JSDSE Focuses on Teaching Reproducibility,
Responsible Workflow

Aneta Piekut, Rohan Alexander, Colin Rundel, Micaela Parker, and Nicholas J. Horton

Many new principles and standards have been developed to facilitate cultural changes in fostering reproducible research, but less so has been done in teaching. Articles in the November 2022 issue of the American Statistical Association’s open-access Journal of Statistics and Data Science Education present how to integrate practices for achieving reproducibility into teaching data science and statistics. The 11 papers and accompanying editorial discuss how to teach reproducibility and responsible workflow from four perspectives

  1. Refreshing and organizing teaching materials
  2. Providing guidelines for student work
  3. Engaging students in editorial work
  4. Revising curriculum at the program level

“The Growing Importance of Reproducibility and Responsible Workflow in the Data Science and Statistics Curriculum,” by Nicholas J. Horton, Rohan Alexander, Aneta Piekut, and Colin Rundel, motivates the issue by describing how teaching the data analysis cycle requires knowledge of reproducibility and workflow that has not historically been at the center of statistics and data science education and advocates for the inclusion of these topics in the curriculum.
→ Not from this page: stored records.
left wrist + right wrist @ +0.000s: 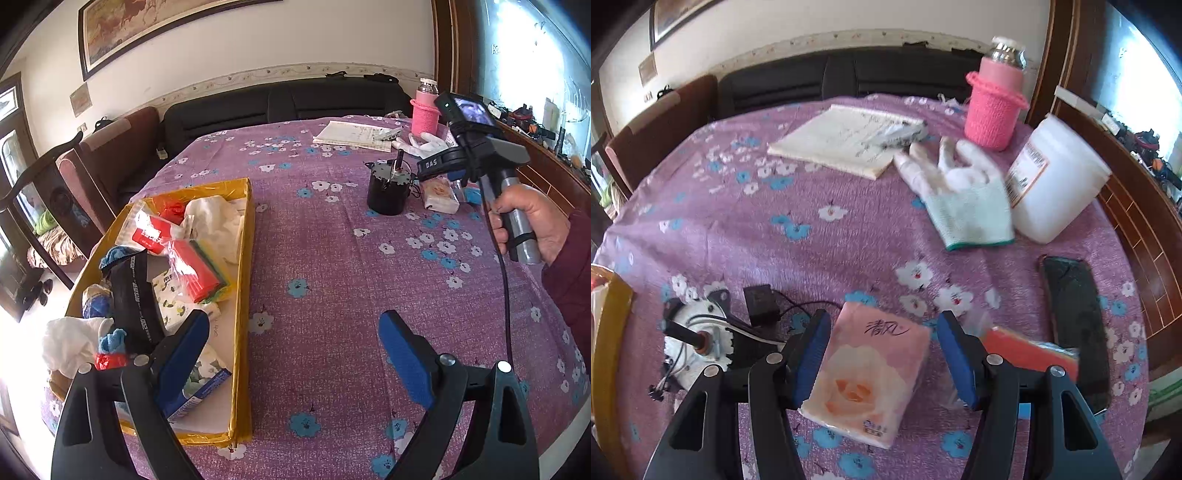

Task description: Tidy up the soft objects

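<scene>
Tissue pack lies on the surface between the right hand-held gripper's wide-spread fingers, touching the left pad. Left hand-held gripper gapes wide beside the box.

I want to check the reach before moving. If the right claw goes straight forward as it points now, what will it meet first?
The pink tissue pack. It already lies between the open fingers of the right claw, on the purple tablecloth. Whether the left pad touches the pack is unclear. Farther along that line lies the white glove.

pink tissue pack flat on tablecloth; white glove beyond.
</scene>
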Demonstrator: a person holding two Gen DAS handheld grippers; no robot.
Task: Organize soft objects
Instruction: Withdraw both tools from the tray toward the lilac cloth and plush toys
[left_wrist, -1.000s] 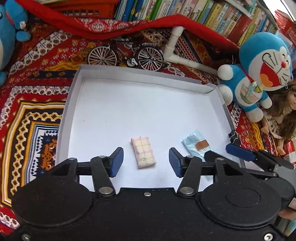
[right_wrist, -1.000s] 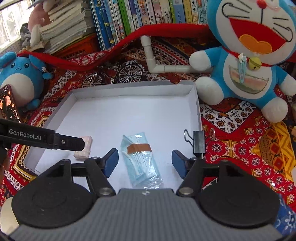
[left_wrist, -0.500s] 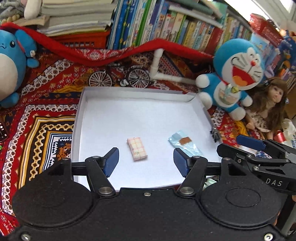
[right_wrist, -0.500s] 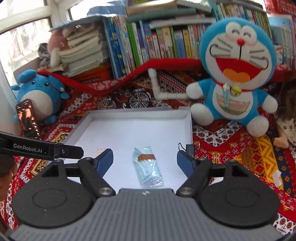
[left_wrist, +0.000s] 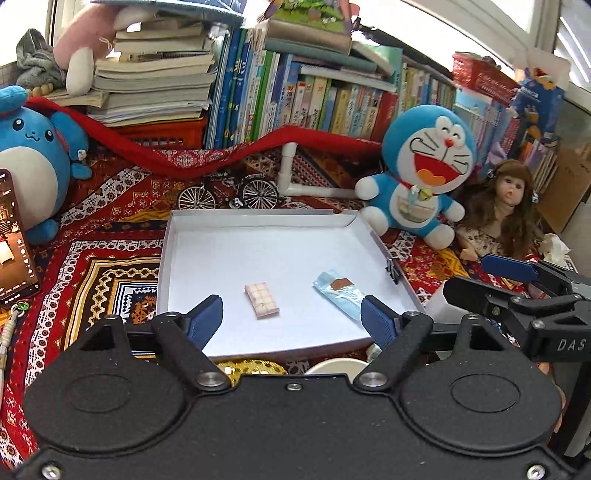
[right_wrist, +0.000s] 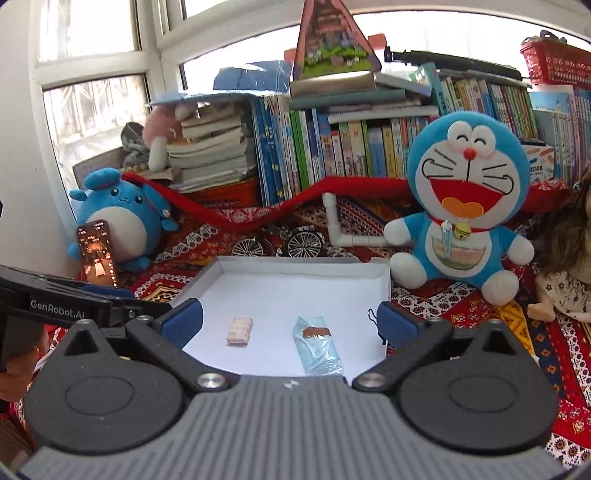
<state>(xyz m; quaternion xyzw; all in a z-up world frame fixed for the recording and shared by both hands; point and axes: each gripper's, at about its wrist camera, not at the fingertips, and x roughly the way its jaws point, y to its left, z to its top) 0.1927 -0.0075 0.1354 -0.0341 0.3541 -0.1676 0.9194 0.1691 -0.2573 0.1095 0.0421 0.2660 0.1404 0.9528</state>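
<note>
My left gripper (left_wrist: 291, 319) and right gripper (right_wrist: 290, 323) were both opening, empty, above the white tray (left_wrist: 167, 258) holding a checked packet (left_wrist: 261, 300) and blue pouch (left_wrist: 338, 293).

Left gripper (right_wrist: 48, 314) side, white lettering: "GenRobot.AI"
Right gripper (left_wrist: 546, 332) body, pale lettering: "DAS", cut off at frame edge
Book spines (left_wrist: 332, 99): printed titles, too small to read
</note>
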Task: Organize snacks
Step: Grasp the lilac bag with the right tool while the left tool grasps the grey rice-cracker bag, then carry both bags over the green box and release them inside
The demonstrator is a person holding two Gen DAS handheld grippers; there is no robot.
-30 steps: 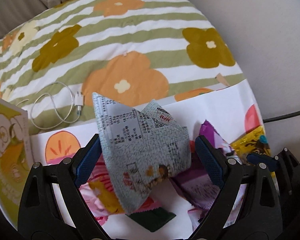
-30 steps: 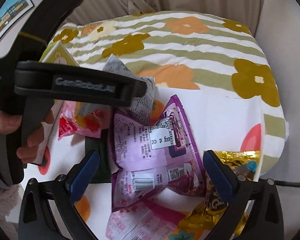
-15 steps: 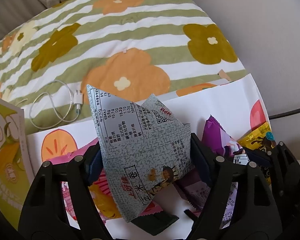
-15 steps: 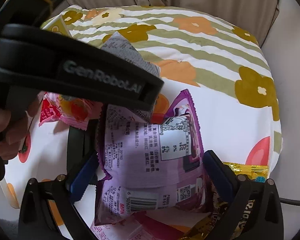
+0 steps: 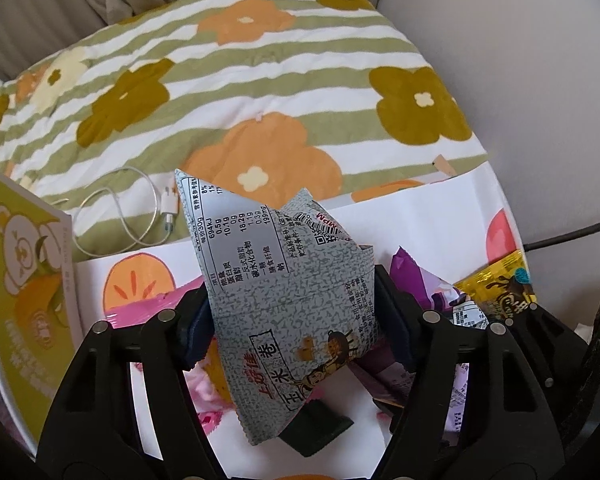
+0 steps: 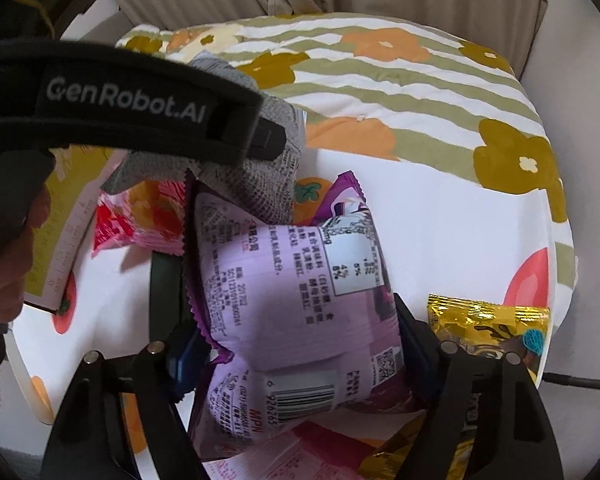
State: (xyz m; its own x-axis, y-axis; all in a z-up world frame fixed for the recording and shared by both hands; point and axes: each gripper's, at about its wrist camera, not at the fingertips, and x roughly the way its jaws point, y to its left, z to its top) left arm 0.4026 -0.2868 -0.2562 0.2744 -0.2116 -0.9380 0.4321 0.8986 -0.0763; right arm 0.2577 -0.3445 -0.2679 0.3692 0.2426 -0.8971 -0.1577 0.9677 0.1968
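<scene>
My left gripper (image 5: pixel 292 316) is shut on a grey snack bag (image 5: pixel 284 280) with printed text, held above the white fruit-print sheet (image 5: pixel 420 216). My right gripper (image 6: pixel 296 348) is shut on a purple snack bag (image 6: pixel 292 292), lifted just over the sheet (image 6: pixel 440 216). The left gripper's body (image 6: pixel 120 100) with the grey bag (image 6: pixel 260 184) shows at the upper left of the right wrist view. A pink-red snack bag (image 6: pixel 140 216), a gold snack bag (image 6: pixel 496 336) and a dark green packet (image 5: pixel 316 428) lie on the sheet.
A yellow-green bear-print box (image 5: pixel 24 292) stands at the left. A white charging cable (image 5: pixel 132 220) lies on the green-striped flower quilt (image 5: pixel 260 80) behind the sheet. More purple bags (image 5: pixel 432 292) lie at the right. A black cable (image 6: pixel 580 380) runs off at the right edge.
Both grippers closed on their bags: the left on the grey bag, the right on the purple bag. Both bags have been lifted and now sit closer to the cameras.
</scene>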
“An Invitation to Teaching Reproducible Research: Lessons from a Symposium” by Richard Ball, Norm Medeiros, Nicholas W. Bussberg, and Aneta Piekut, summarizes key messages from the symposium Project TIER, held in 2021. The 10 talks showcased examples of students benefiting in multiple ways from teaching reproducible methods on top of the statistical training: improving skills in computation, data management, and documentation that are transferable for research jobs and beyond; gaining confidence in analytical and interpretive skills; and broadening their intellectual development.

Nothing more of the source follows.